Разговаривали мать с Громским.

— Мишане надо девку попроще, без закидонов. А эта что из себя корчит? Родители простые, а она прямо куда там вся из себя. И приструнить нельзя: хата ее. Не-ет, я, теть Нюр, к жене в дом ни-ни. Другая сноха вас бы, теть Нюр, на руках носила бы.

— Кабы да абы, выросли б грибы. Посмотрим, как у тебя жизнь сложится. Живут они без году неделя — рано судить. А мне снох никаких не надо. Я без их, слава богу, перемогаюсь. Одного боюсь: обузности своей. Может, удастся вовремя умереть. Я вишь, Костя, изроблена вся, а сердце ровно молот кузнечный, до того ударное. Вот и страшусь: тело, как шелуха, высохнет, а сердце-то бухать останется. А кому такое буханье надобно. Ладно бы паралик и его хватанул, чтоб не бухало, когда не просят.

— Ты, теть Нюр, меня извини, конечно. А как ты определишь, когда тебе на покой отправляться пора?

— Опять за рыбу деньги. Когда до туалета дойти не смогу. Не дай-то бог до этаких пор дожить, чтобы майкались со мной. Миша и так из-за меня учебу бросил.

— Ирке надо завязывать с педом. И так психованная. Институт ей нервы мотает, а она Мишке.

— Нонче заканчивает, с образованием будет.

— Какая из нее учительница. Уж мы на что архаровцы были, а нынешние ученички вовсе оторви да выбрось. Я бы на месте Мишани ультиматум бы ей поставил: или я, или институт.

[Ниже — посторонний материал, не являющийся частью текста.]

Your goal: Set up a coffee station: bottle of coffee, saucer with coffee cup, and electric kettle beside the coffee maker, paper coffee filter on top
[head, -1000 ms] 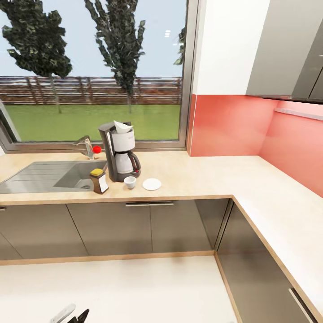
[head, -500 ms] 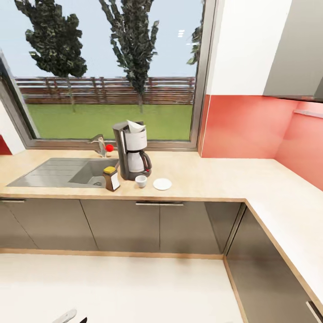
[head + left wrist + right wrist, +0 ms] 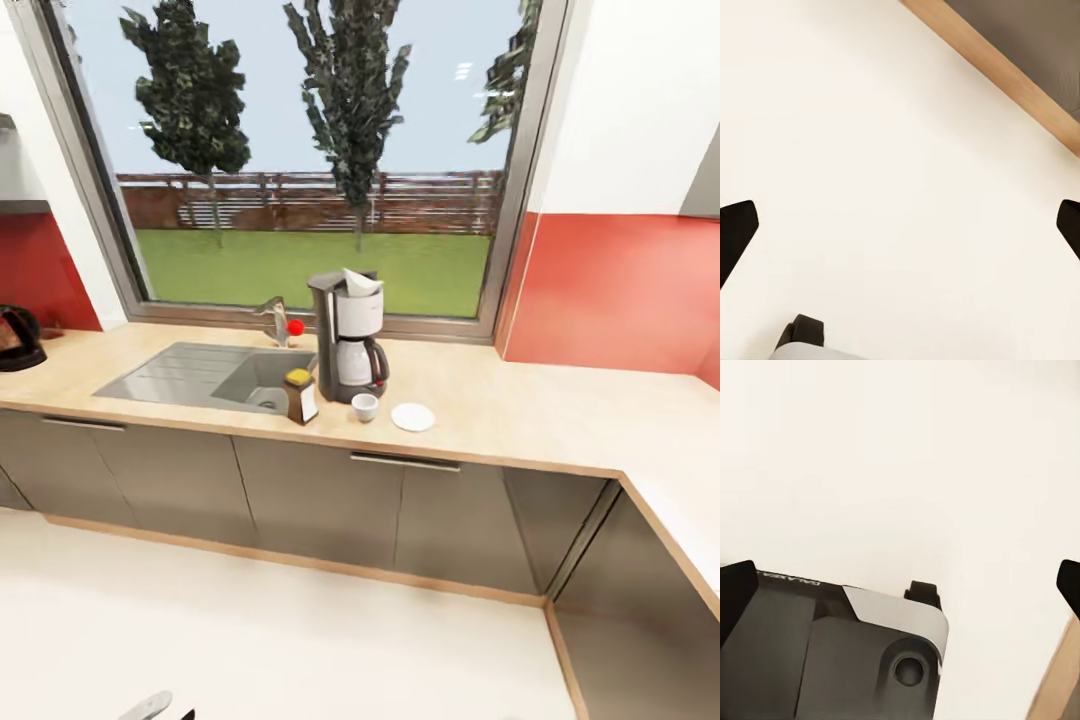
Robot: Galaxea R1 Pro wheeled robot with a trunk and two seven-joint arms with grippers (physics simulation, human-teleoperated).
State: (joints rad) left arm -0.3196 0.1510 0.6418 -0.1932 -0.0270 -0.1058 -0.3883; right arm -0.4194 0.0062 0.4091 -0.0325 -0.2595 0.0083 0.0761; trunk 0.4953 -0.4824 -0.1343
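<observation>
The coffee maker (image 3: 348, 340) stands on the kitchen countertop (image 3: 520, 415) right of the sink, with the paper coffee filter (image 3: 362, 281) on its top. The bottle of coffee (image 3: 300, 395) is at its front left. The coffee cup (image 3: 365, 407) sits on the worktop just in front, beside the saucer (image 3: 412, 417), not on it. The electric kettle (image 3: 18, 338) is far off at the counter's left end. I cannot tell whether the grey ledge (image 3: 15, 203) above it is the kitchen shelf. My left gripper (image 3: 902, 231) and right gripper (image 3: 902, 583) hang open over the pale floor, holding nothing.
An inset steel sink (image 3: 190, 370) with a tap and red knob (image 3: 294, 327) lies left of the coffee maker. Dark grey cabinets (image 3: 330, 500) run under the counter, which turns a corner at the right (image 3: 680, 470). My own base (image 3: 832, 652) shows in the right wrist view.
The head view has swung left, so the whole scene has slid right and the kettle has come into view at the left edge. The things on the counter have not moved.
</observation>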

— Никаких матов не надо. Можно по-хорошему. Миша сроду не ругивался так-то. Не привыкли еще. Приладятся друг к дружке, и пойдет житье. Она ведь за него обоими руками держится. С родителями на юг не поехала. А в школе пущай сама себя попытает. Может, и поглянется. А тебя, Константин, попрошу вот об чем. Оклемается Михаил, ты уж его не подзуживай супротив ее. Что она, дескать, меня не признает, потому он должон уйти от нее опять ко мне. Уйти никогда не поздно. Чуть что, крыша над головой у Миши всегда есть. Но с Ириной жить можно. Не какая-нибудь свистушка — порядочная. Не пьет, не курит, не то что некоторые. Хозяйственная: рукодельница и сготовить поесть умеет. Характером тяжеловата, дак все мы на характер-то не сладки. Подход нужон, время. Была я у них. Больно этаж высокий. А так приветила меня неплохо, хорошо приветила, зря не скажу. Поменьше бы советчиков со стороны мешалось в ихние дела — лучше бы было дело. Ты уж его, Костя, настрой, чтобы домой возвертался. Ирина поди и сама себе не рада.

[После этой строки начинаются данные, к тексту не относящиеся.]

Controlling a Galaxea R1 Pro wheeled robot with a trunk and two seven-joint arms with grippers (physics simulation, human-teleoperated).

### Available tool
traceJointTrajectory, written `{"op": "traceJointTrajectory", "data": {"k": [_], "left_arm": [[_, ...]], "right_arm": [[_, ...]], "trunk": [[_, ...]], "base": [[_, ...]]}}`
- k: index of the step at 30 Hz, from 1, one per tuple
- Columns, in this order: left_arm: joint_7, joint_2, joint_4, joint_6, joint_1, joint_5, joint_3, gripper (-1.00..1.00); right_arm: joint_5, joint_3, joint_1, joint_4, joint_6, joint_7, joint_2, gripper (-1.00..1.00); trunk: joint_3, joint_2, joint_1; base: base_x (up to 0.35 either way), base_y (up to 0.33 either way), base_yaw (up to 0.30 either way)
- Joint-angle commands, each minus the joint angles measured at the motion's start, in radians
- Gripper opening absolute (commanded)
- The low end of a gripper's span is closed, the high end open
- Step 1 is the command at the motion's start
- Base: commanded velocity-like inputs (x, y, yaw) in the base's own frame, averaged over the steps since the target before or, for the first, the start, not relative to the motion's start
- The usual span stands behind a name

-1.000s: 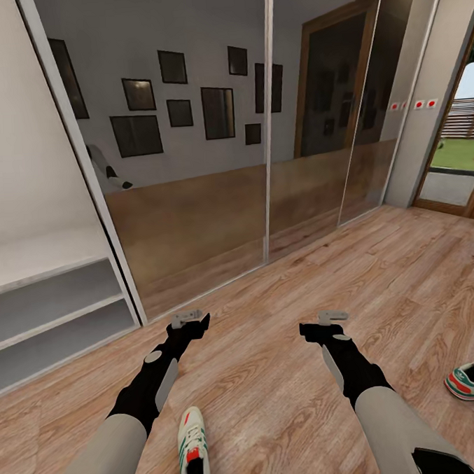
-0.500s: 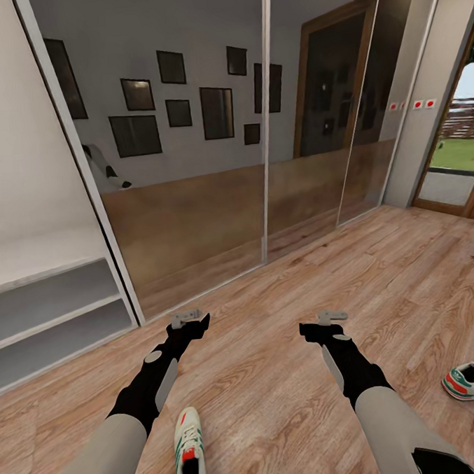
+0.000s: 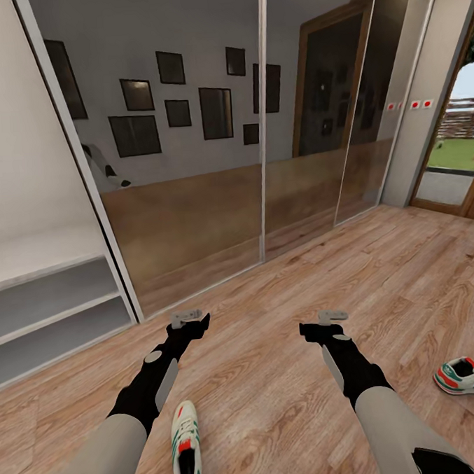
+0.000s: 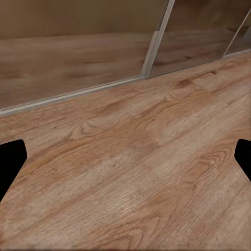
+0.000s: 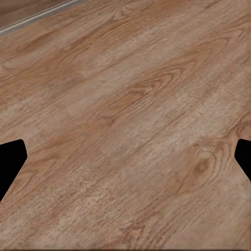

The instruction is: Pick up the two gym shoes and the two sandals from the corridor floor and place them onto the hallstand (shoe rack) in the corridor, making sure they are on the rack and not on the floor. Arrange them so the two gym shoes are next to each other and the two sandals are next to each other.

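One cream-white gym shoe (image 3: 185,443) with green stripes lies on the wood floor (image 3: 273,375) between my two arms, toe pointing away from me. The second gym shoe (image 3: 466,376) lies on its own at the right, beyond my right forearm. The sandals are out of view. The pale hallstand (image 3: 52,304) with its two open shelf levels stands at the left. My left gripper (image 3: 190,322) (image 4: 125,157) and right gripper (image 3: 319,324) (image 5: 125,157) hover open over bare planks, holding nothing.
Mirrored sliding wardrobe doors (image 3: 258,123) run along the wall ahead, their rail (image 4: 78,94) meeting the floor just beyond my grippers. A glazed door (image 3: 463,153) to the garden is at the far right. Open floor stretches to the right.
The whole picture has shifted slightly to the left, so the camera has moved. Both arms keep the same pose and both grippers stay open.
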Motion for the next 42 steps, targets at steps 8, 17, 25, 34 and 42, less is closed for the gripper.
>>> {"op": "traceJointTrajectory", "data": {"k": [8, 17, 25, 34, 42], "left_arm": [[-0.008, -0.001, 0.001, -0.001, -0.001, 0.01, 0.004, 1.0], [-0.008, -0.001, 0.001, -0.001, -0.001, 0.01, 0.004, 1.0], [-0.003, 0.006, 0.0, -0.001, -0.001, 0.005, 0.01, 1.0], [0.03, 0.041, 0.045, 0.105, -0.001, 0.006, 0.015, 1.0], [0.112, 0.045, 0.107, 0.14, -0.001, 0.007, 0.012, 1.0]], "right_arm": [[0.01, -0.005, 0.0, -0.002, 0.006, 0.002, 0.001, 1.0], [0.01, -0.005, 0.0, -0.002, 0.006, 0.001, 0.002, 1.0], [0.01, -0.004, 0.0, -0.002, 0.006, 0.003, 0.002, 1.0], [0.011, -0.005, 0.0, -0.006, 0.015, 0.004, 0.002, 1.0], [0.01, -0.006, 0.0, -0.174, 0.059, 0.002, 0.002, 1.0]], "trunk": [[-0.001, 0.0, 0.0], [-0.001, 0.0, 0.0], [-0.001, 0.0, 0.0], [-0.001, 0.0, 0.0], [-0.001, 0.0, 0.0]], "base": [[-0.063, -0.032, 0.0], [-0.005, -0.003, 0.0], [0.0, 0.0, 0.0], [0.0, 0.0, 0.0], [0.0, 0.0, 0.0]]}}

Михаил на последние слова матери глухо сказал:

— Никуда я не пойду, я насовсем…

— Мишаня, очухался!» — обрадовался Громский. — Вставай давай, довольно вылеживаться. Праздник, а ты… Давай хоть пивка попьем.

Они вспоминали детство, пили за холостяцкую свободу, за дружбу, спорили о футболе…

Наутро третьего дня Михаил поднялся раным-рано и отправился на работу пешком, чтобы прийти в себя. Все ликующие краски майского утра казались ему ядовитыми; оголтелое верещание птиц резало слух.